This is the Master Smith of Norse fable, who has a chair from which none can rise, and who therein binds the devil; which again is the story of Hephaistos, and the chair in which he entrapped Hera until she revealed the secret of his birth. The ‘devil’ whom the Master Smith entraps is, in Norse mythology, simply Loki: and as Loki is a degraded Hephaistos, fire in its demonic forms, we have in all these legends the fire-fiend fought with fire.

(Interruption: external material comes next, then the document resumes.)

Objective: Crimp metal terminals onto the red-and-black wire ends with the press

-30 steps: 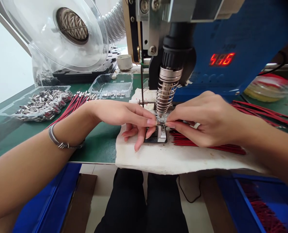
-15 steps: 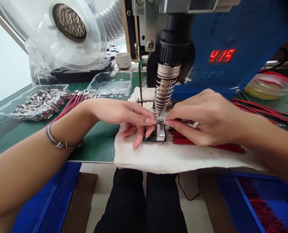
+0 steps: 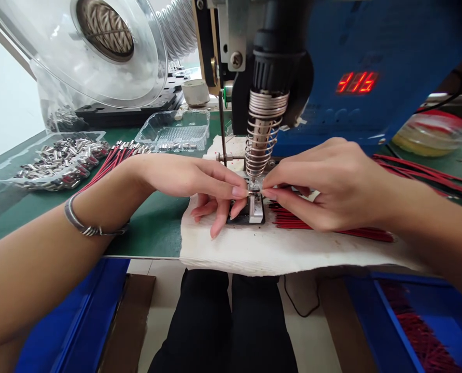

This re-dualisation of the gods into demonic and saintly forms had a long preparation. The forces that brought it about may be seen already beginning in Hesiod’s representations of the gods, in their presentation on the stage by Euripides, in a manner certain to demonise them to the vulgar, and to subject them to such laughter among scholars as still rings across the ages in the divine dialogues of Lucian. What the gods had become to the Lucians before they reached the Heines may be gathered from the accompanying caricature ([Fig. 21]).[3] Nothing can be more curious than the encounters of the gods with their dead selves, their Manes. What unconscious ingenuity in the combinations! St. Martin on his grey steed divides with the beggar the cloud-cloak of Wodan on his black horse, treading down just such paupers in his wild hunt; as saint he now shelters those whom as storm-demon he chilled; but the identity of Junker Martin is preserved in both titles and myths, and the Martinhorns (cakes), twisted after fashion of the horns of goat or buck pursued by Wodan, are deemed potent like horse-shoes to defend house or stable from the outlawed god.[4]
Fig. 21.—Greek Caricature of the Gods.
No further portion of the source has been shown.